ASSIGNED TASK - In the output, include exactly the lines from the beginning of the records up to and including the one that contains "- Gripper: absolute", and leave out the pictures.

%%

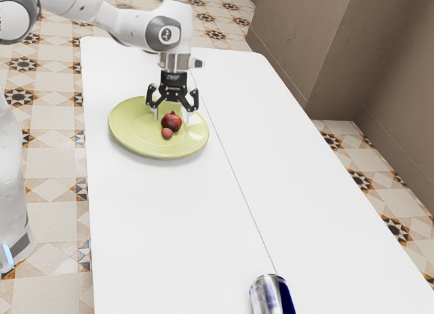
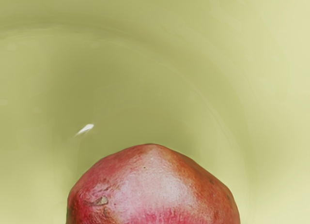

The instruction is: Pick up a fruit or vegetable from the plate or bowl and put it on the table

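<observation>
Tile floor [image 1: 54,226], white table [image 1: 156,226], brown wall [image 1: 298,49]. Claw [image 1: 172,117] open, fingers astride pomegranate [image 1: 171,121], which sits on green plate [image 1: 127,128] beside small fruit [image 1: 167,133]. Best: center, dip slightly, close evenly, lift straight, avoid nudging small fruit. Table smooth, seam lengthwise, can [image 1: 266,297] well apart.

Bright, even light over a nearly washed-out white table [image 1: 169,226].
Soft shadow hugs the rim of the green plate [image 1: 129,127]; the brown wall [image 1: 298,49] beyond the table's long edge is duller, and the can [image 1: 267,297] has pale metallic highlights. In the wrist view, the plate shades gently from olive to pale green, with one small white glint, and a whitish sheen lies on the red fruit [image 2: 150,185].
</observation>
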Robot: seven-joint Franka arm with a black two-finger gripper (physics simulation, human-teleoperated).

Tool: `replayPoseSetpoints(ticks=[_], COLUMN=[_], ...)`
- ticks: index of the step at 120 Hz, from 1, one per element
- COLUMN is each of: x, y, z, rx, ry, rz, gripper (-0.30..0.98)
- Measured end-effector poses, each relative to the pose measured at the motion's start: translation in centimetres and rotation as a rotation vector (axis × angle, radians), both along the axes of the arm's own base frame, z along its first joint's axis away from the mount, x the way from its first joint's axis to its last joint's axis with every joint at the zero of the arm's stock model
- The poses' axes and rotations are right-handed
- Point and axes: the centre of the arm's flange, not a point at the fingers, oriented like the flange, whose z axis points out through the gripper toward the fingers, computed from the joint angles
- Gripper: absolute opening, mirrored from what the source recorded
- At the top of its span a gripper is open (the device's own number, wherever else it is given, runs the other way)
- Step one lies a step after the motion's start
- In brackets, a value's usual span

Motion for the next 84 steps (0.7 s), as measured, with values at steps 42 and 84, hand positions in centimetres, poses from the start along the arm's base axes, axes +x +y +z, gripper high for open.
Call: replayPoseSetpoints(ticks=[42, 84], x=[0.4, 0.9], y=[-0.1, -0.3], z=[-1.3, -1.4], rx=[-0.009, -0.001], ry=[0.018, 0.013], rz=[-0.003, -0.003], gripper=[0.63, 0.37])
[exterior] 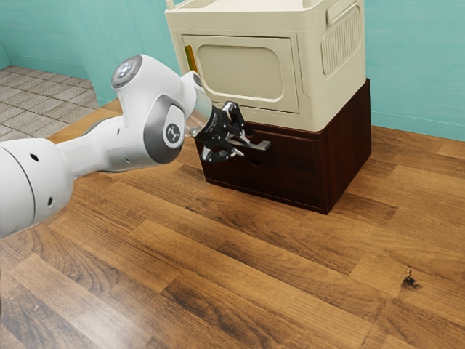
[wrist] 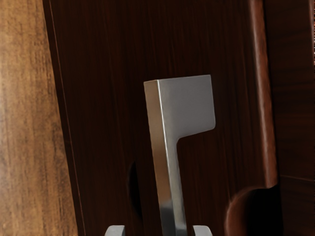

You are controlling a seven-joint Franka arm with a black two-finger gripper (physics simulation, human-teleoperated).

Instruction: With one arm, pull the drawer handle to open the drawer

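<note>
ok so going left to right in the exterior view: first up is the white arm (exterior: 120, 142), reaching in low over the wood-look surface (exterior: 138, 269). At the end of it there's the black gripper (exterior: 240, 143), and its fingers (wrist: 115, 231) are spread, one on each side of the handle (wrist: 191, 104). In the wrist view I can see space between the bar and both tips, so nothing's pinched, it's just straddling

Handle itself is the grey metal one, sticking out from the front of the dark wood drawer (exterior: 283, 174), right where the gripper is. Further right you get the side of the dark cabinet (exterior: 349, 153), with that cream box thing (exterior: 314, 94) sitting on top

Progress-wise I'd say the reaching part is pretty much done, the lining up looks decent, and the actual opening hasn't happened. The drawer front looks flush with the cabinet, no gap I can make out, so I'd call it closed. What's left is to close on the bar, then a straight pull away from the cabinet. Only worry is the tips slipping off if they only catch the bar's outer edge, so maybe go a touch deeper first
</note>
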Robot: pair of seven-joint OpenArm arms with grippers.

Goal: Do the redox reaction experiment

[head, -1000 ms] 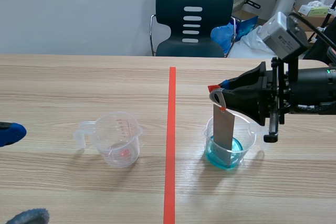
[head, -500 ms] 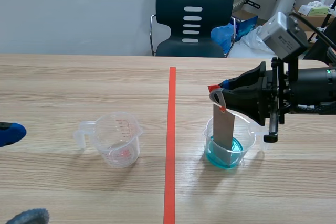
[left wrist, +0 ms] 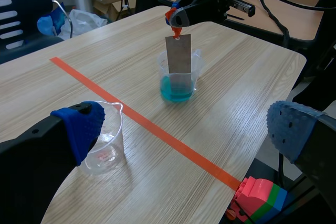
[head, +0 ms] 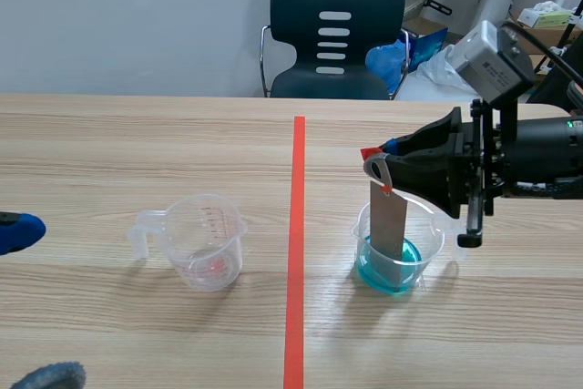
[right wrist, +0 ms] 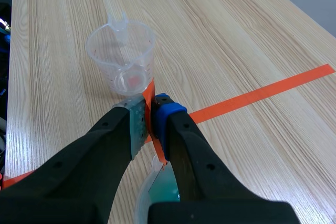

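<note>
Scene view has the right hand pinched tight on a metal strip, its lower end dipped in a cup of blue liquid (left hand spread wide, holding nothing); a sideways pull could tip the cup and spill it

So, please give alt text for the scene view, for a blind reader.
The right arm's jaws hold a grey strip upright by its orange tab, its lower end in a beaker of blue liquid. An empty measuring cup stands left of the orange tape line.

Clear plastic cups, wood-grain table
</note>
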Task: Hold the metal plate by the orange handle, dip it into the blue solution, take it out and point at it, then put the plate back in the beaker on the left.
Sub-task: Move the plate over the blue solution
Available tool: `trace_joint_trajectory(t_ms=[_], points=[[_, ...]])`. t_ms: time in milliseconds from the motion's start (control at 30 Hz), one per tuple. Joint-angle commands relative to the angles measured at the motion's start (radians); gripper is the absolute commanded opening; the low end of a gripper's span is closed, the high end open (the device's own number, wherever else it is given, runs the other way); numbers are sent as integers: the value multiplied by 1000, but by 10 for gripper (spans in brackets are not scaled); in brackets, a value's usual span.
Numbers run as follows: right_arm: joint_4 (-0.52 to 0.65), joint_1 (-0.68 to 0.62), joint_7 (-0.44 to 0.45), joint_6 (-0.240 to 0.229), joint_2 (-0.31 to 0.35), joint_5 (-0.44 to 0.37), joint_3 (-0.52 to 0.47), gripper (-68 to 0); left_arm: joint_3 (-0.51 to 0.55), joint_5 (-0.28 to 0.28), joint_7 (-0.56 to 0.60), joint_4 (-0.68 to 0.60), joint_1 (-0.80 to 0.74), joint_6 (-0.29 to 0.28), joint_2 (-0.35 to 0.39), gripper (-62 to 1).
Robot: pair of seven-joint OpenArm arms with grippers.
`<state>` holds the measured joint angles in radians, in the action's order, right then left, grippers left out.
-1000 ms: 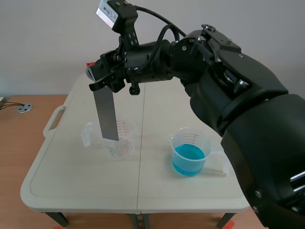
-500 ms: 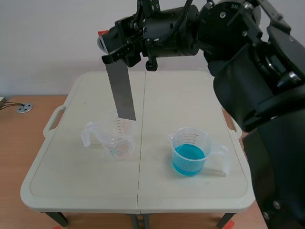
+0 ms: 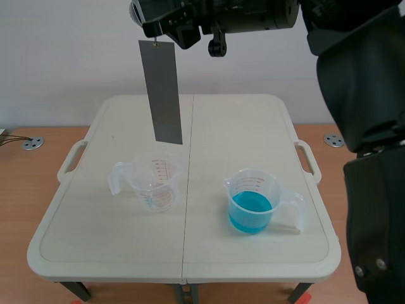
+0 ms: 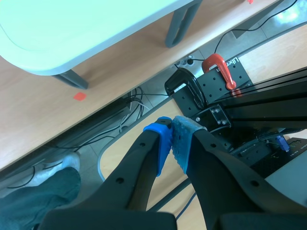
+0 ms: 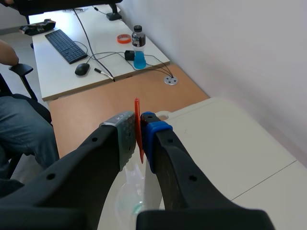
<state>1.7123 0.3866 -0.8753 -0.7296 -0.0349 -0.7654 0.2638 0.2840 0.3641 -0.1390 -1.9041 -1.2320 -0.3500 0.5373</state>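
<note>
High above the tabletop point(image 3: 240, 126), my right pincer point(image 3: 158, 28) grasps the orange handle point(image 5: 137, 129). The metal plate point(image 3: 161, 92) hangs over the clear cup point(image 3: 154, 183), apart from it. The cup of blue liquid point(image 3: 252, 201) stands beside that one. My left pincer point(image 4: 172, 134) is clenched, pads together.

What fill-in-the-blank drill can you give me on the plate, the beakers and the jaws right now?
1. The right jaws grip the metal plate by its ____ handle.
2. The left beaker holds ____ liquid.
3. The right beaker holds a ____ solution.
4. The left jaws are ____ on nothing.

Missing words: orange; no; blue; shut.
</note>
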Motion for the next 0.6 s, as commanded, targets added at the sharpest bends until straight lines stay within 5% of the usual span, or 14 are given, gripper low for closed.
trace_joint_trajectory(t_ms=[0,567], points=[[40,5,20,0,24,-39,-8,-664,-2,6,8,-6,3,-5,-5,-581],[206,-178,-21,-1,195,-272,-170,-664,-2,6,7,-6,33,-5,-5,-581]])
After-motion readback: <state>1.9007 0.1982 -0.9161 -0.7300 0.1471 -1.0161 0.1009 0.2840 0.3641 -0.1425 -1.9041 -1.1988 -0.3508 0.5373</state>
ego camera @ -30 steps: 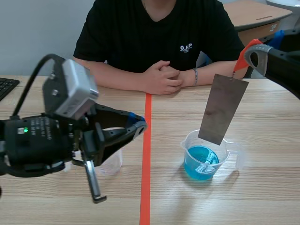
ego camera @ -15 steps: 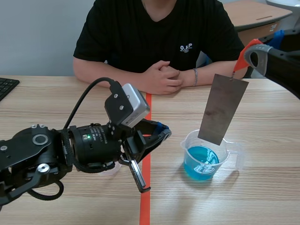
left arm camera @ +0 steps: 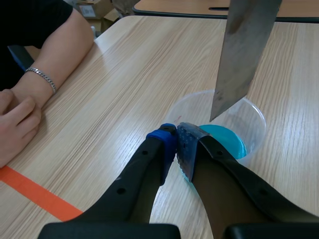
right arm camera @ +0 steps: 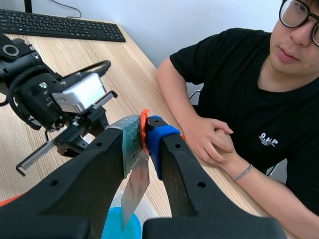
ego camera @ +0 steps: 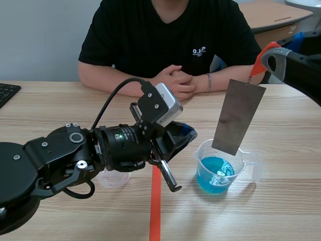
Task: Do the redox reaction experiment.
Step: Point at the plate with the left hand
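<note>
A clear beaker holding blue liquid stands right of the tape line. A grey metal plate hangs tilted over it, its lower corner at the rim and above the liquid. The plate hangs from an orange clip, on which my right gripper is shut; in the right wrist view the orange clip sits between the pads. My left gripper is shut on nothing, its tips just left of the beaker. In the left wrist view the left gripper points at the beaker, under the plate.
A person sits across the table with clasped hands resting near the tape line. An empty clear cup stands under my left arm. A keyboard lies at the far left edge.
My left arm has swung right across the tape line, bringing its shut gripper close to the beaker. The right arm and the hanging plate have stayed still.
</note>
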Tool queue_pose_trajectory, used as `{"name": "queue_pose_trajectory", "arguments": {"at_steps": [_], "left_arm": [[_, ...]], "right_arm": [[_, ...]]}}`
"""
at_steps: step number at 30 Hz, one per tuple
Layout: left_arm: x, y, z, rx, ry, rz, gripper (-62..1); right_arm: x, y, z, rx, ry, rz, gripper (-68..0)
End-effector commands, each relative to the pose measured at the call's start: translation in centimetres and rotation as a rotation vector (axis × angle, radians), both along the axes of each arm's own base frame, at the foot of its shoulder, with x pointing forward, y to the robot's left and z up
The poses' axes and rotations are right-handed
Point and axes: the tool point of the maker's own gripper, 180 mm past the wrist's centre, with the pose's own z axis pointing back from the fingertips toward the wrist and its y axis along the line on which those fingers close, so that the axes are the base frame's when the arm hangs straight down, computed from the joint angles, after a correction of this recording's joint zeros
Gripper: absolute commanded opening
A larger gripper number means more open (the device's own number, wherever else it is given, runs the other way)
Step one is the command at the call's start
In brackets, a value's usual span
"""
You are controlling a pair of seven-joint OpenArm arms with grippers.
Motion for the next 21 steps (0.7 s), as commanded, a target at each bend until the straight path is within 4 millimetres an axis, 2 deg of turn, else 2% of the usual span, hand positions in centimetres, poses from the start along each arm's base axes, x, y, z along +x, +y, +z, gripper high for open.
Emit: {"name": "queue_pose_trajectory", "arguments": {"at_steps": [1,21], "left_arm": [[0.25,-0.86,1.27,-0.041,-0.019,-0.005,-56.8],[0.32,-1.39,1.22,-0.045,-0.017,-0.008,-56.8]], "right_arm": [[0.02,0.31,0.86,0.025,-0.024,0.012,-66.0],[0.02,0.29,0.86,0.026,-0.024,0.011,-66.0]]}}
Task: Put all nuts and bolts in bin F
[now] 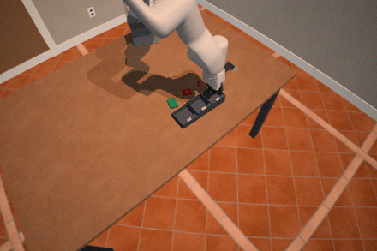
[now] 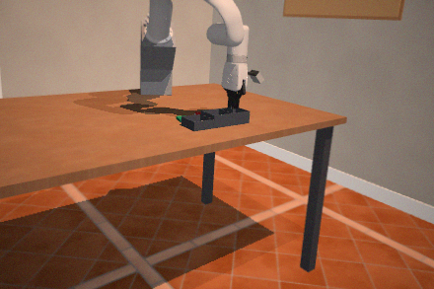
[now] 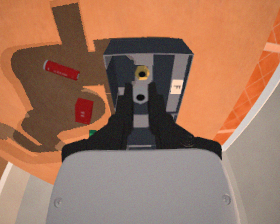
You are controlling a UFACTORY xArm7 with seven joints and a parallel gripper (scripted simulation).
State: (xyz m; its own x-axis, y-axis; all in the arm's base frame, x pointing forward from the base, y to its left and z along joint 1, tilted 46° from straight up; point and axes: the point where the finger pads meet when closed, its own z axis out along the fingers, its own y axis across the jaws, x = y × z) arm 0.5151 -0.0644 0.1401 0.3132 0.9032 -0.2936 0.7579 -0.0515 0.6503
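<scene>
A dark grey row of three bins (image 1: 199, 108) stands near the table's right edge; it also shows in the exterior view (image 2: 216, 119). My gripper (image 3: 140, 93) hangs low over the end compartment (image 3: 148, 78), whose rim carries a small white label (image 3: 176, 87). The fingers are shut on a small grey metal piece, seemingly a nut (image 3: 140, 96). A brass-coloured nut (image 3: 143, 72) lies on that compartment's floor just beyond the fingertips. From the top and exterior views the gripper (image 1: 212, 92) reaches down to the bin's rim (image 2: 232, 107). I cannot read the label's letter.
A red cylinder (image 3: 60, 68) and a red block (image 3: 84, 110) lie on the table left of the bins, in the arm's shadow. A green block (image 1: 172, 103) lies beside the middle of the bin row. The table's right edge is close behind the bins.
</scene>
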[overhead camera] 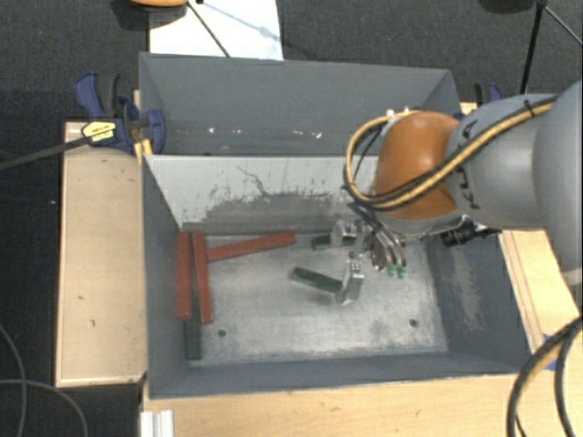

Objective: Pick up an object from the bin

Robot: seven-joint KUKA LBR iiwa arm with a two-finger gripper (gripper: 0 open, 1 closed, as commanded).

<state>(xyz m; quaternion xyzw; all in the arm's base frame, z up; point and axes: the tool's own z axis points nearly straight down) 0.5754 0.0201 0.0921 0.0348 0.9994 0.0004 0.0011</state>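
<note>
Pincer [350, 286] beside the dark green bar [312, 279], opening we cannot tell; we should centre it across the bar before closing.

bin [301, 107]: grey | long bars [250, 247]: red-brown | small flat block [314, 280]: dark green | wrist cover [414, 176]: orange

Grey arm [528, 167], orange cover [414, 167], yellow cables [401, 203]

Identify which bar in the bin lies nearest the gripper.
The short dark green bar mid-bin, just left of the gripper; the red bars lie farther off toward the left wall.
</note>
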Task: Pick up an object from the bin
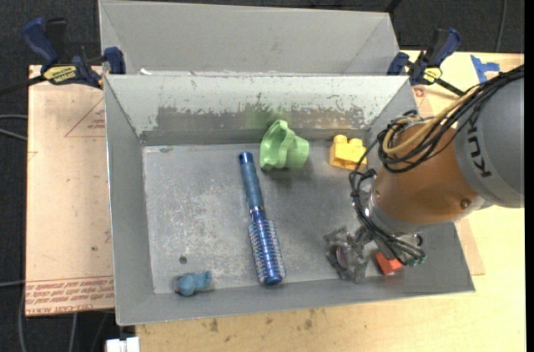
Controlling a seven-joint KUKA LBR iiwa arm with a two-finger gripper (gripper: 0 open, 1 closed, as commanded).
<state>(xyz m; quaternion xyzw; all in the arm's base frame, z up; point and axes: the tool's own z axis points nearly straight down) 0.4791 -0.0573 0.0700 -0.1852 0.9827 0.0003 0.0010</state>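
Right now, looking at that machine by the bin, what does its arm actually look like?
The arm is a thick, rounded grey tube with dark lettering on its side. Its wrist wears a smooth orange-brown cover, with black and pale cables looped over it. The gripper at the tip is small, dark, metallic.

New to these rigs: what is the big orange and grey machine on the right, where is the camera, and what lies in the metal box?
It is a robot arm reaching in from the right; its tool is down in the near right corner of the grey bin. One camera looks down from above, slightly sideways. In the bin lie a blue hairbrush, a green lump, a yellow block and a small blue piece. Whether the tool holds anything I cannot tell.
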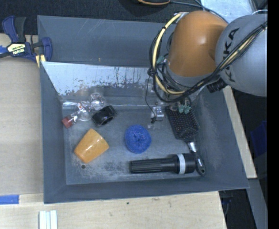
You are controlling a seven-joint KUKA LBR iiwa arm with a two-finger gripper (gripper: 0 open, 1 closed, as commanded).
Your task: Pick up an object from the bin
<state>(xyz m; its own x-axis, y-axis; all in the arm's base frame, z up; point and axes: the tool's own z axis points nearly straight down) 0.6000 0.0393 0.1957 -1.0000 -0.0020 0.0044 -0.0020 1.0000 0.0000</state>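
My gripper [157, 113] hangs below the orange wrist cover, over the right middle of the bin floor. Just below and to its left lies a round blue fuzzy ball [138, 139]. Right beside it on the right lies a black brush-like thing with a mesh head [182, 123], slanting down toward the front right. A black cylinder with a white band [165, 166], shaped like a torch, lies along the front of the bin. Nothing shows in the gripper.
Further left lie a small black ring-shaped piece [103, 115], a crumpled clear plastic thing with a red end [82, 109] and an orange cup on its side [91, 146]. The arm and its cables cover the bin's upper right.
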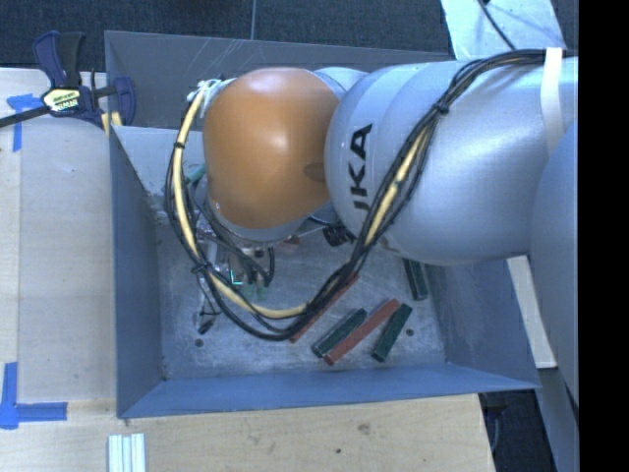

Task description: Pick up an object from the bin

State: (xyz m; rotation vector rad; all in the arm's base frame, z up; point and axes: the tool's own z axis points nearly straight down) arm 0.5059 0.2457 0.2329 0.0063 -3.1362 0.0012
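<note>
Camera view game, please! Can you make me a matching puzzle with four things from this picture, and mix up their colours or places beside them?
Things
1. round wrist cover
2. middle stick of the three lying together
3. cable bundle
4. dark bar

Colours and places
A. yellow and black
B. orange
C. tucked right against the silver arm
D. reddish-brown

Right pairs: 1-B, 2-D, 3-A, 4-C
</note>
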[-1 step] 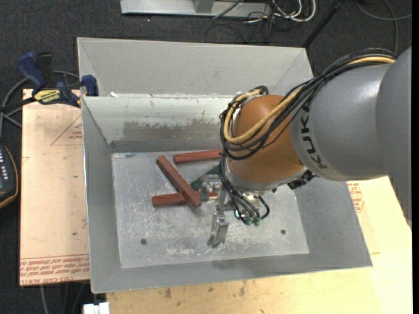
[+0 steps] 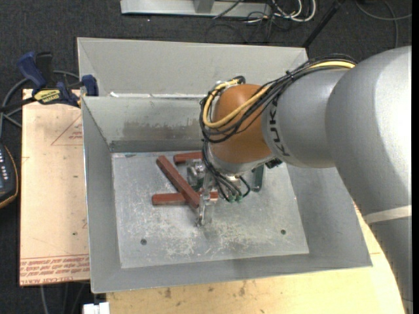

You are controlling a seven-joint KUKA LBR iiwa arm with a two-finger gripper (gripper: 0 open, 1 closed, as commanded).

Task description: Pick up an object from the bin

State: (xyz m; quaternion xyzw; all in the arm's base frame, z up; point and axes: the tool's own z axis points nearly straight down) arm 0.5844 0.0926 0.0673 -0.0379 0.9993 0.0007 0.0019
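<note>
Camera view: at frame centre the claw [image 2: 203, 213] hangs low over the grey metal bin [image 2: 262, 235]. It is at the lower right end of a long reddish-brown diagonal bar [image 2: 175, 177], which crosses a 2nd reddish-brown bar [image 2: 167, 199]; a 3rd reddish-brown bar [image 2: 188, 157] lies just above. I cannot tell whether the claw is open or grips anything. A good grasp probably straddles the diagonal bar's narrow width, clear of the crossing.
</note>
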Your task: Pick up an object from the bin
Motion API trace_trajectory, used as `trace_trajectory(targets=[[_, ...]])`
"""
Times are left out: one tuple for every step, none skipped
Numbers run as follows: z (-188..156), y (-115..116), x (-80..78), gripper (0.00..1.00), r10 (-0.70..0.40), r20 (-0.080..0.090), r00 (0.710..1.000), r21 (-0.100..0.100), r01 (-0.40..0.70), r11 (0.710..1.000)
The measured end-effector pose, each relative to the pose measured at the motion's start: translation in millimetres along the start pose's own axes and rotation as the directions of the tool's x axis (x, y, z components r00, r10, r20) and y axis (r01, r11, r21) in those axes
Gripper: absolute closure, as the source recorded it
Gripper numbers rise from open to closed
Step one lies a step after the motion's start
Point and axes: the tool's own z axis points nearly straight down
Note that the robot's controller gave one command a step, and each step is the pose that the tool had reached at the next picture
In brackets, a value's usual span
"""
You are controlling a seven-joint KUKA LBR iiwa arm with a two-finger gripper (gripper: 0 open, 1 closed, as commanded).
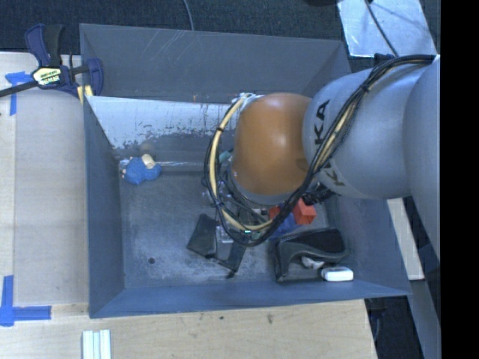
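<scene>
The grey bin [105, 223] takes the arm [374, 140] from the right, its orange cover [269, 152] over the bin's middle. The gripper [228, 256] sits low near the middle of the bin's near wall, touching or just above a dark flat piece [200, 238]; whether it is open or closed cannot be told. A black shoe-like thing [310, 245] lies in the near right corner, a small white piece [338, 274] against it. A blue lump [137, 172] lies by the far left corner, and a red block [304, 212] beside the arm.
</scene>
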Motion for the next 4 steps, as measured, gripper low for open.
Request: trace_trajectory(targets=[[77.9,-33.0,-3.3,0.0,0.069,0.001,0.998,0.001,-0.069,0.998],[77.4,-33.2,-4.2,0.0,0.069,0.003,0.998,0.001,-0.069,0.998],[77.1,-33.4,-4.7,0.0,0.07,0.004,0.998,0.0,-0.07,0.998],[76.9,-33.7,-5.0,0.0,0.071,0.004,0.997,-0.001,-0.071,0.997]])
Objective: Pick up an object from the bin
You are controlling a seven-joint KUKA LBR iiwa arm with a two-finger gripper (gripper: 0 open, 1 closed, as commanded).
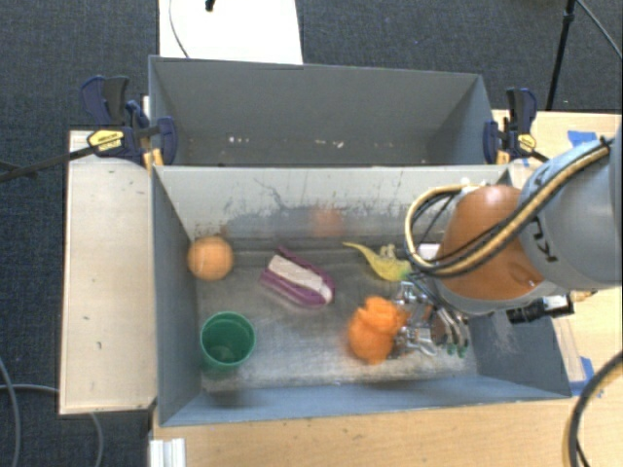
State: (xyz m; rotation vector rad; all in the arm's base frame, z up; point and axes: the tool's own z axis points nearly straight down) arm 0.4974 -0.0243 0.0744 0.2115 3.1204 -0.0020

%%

WRITTEN ANSWER -
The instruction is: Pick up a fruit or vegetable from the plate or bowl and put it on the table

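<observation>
Tile floor [image 1: 54,226], white table [image 1: 156,226], brown wall [image 1: 298,49]. Claw [image 1: 172,117] open, fingers astride pomegranate [image 1: 171,121], which sits on green plate [image 1: 127,128] beside small fruit [image 1: 167,133]. Best: center, dip slightly, close evenly, lift straight, avoid nudging small fruit. Table smooth, seam lengthwise, can [image 1: 266,297] well apart.

Bright, even light over a nearly washed-out white table [image 1: 169,226].
Soft shadow hugs the rim of the green plate [image 1: 129,127]; the brown wall [image 1: 298,49] beyond the table's long edge is duller, and the can [image 1: 267,297] has pale metallic highlights. In the wrist view, the plate shades gently from olive to pale green, with one small white glint, and a whitish sheen lies on the red fruit [image 2: 150,185].
</observation>
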Robot: seven-joint Franka arm with a black two-finger gripper (physics simulation, human-teleoperated).

Tool: `replayPoseSetpoints(ticks=[_], COLUMN=[_], ...)`
- ticks: index of the step at 120 Hz, from 1, one per element
- COLUMN is each of: x, y, z, rx, ry, rz, gripper (-0.30..0.98)
- Measured end-effector poses, each relative to the pose measured at the motion's start: translation in centimetres and rotation as a rotation vector (axis × angle, radians), both along the axes of the arm's own base frame, z along its first joint's axis away from the mount, x the way from its first joint's axis to its last joint's axis with every joint at the zero of the arm's stock model
- The poses' axes and rotations are right-handed
- Point and axes: the centre of the arm's flange, not a point at the fingers, oriented like the flange, whose z axis points out through the gripper toward the fingers, computed from the joint angles
- Gripper: absolute opening, mirrored from what the source recorded

That completes the answer to the exercise.